WHAT IS BEING ASKED
Repeat the listing that comes next, leaving nothing out and changing nothing.
-*-
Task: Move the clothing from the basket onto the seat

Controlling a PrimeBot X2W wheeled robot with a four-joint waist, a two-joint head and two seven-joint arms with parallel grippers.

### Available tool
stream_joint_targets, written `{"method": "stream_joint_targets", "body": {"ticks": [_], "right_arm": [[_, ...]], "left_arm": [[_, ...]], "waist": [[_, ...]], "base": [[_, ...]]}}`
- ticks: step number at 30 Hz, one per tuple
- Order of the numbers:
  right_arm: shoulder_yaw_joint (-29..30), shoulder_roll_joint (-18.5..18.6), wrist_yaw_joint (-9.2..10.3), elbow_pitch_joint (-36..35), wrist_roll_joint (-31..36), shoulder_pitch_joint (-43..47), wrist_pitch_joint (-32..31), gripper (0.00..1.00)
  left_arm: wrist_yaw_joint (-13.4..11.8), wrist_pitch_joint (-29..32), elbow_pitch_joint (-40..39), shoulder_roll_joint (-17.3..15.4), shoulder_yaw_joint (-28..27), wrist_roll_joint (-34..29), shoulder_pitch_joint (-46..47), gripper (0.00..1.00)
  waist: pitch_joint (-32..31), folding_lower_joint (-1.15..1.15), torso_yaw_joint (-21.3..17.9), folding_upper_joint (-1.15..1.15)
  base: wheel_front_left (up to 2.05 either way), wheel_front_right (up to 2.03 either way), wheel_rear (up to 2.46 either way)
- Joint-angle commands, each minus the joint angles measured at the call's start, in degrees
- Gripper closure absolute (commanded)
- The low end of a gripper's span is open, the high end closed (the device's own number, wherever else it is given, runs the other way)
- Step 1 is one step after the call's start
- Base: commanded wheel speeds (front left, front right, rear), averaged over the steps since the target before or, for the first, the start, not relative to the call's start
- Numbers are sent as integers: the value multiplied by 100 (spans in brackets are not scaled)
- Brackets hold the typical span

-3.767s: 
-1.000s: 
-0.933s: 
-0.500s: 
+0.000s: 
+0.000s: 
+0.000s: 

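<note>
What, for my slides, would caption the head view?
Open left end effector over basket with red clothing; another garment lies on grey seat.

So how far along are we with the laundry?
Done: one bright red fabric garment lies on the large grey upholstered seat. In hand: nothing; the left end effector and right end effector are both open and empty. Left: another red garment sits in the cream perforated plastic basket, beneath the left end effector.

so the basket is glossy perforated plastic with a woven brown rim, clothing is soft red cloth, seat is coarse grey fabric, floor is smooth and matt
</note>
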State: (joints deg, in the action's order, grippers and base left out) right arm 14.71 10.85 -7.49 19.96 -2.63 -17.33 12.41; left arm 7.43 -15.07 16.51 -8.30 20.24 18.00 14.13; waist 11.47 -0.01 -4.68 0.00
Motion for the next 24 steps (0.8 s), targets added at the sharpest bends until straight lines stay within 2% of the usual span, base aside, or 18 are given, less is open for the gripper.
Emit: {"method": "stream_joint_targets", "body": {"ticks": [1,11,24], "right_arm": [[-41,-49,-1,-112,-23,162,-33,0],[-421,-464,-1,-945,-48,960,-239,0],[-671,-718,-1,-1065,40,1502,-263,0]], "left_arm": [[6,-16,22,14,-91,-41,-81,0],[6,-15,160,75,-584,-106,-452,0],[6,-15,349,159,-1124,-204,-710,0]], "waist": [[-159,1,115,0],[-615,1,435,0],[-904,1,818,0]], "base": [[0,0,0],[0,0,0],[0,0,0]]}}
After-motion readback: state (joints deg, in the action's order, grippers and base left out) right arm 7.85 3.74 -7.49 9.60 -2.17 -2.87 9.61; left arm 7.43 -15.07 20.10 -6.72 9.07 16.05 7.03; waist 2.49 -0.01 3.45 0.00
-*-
ANSWER BOX
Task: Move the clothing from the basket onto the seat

Controlling a PrimeBot X2W wheeled robot with a four-joint waist, a two-joint head and two seven-joint arms with parallel grippers.

### Available tool
stream_joint_targets, written `{"method": "stream_joint_targets", "body": {"ticks": [_], "right_arm": [[_, ...]], "left_arm": [[_, ...]], "waist": [[_, ...]], "base": [[_, ...]]}}`
- ticks: step number at 30 Hz, one per tuple
- Order of the numbers:
  right_arm: shoulder_yaw_joint (-29..30), shoulder_roll_joint (-18.5..18.6), wrist_yaw_joint (-9.2..10.3), elbow_pitch_joint (-36..35), wrist_roll_joint (-31..36), shoulder_pitch_joint (-43..47), wrist_pitch_joint (-32..31), gripper (0.00..1.00)
  left_arm: wrist_yaw_joint (-13.4..11.8), wrist_pitch_joint (-29..32), elbow_pitch_joint (-40..39), shoulder_roll_joint (-17.3..15.4), shoulder_yaw_joint (-28..27), wrist_roll_joint (-34..29), shoulder_pitch_joint (-46..47), gripper (0.00..1.00)
  waist: pitch_joint (-32..31), folding_lower_joint (-1.15..1.15), torso_yaw_joint (-21.3..17.9), folding_upper_joint (-1.15..1.15)
  base: wheel_front_left (up to 2.05 either way), wheel_front_right (up to 2.03 either way), wheel_rear (up to 2.46 either way)
- Joint-angle commands, each minus the joint angles measured at the call's start, in degrees
- Gripper closure absolute (commanded)
- The low end of a gripper's span is open, the high end closed (the device's own number, wherever else it is given, runs the other way)
- Step 1 is one step after the call's start
- Base: commanded wheel speeds (front left, front right, rear), averaged over the steps since the target before or, for the first, the start, not relative to the call's start
- Numbers are sent as integers: the value multiplied by 100 (spans in brackets are not scaled)
- Brackets hold the typical span

-3.767s: 
-1.000s: 
-0.933s: 
-0.500s: 
+0.000s: 
+0.000s: 
+0.000s: 

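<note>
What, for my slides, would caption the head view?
Open left end effector over basket with red clothing; another garment lies on grey seat.

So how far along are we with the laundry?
Done: one bright red fabric garment lies on the large grey upholstered seat. In hand: nothing; the left end effector and right end effector are both open and empty. Left: another red garment sits in the cream perforated plastic basket, beneath the left end effector.

so the basket is glossy perforated plastic with a woven brown rim, clothing is soft red cloth, seat is coarse grey fabric, floor is smooth and matt
</note>
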State: (joints deg, in the action's order, grippers and base left out) right arm 14.71 10.85 -7.49 19.96 -2.63 -17.33 12.41; left arm 7.43 -15.07 16.51 -8.30 20.24 18.00 14.13; waist 11.47 -0.01 -4.68 0.00
Motion for the next 24 steps (0.8 s), targets added at the sharpest bends until straight lines stay within 2% of the usual span, base aside, or 18 are given, less is open for the gripper.
Emit: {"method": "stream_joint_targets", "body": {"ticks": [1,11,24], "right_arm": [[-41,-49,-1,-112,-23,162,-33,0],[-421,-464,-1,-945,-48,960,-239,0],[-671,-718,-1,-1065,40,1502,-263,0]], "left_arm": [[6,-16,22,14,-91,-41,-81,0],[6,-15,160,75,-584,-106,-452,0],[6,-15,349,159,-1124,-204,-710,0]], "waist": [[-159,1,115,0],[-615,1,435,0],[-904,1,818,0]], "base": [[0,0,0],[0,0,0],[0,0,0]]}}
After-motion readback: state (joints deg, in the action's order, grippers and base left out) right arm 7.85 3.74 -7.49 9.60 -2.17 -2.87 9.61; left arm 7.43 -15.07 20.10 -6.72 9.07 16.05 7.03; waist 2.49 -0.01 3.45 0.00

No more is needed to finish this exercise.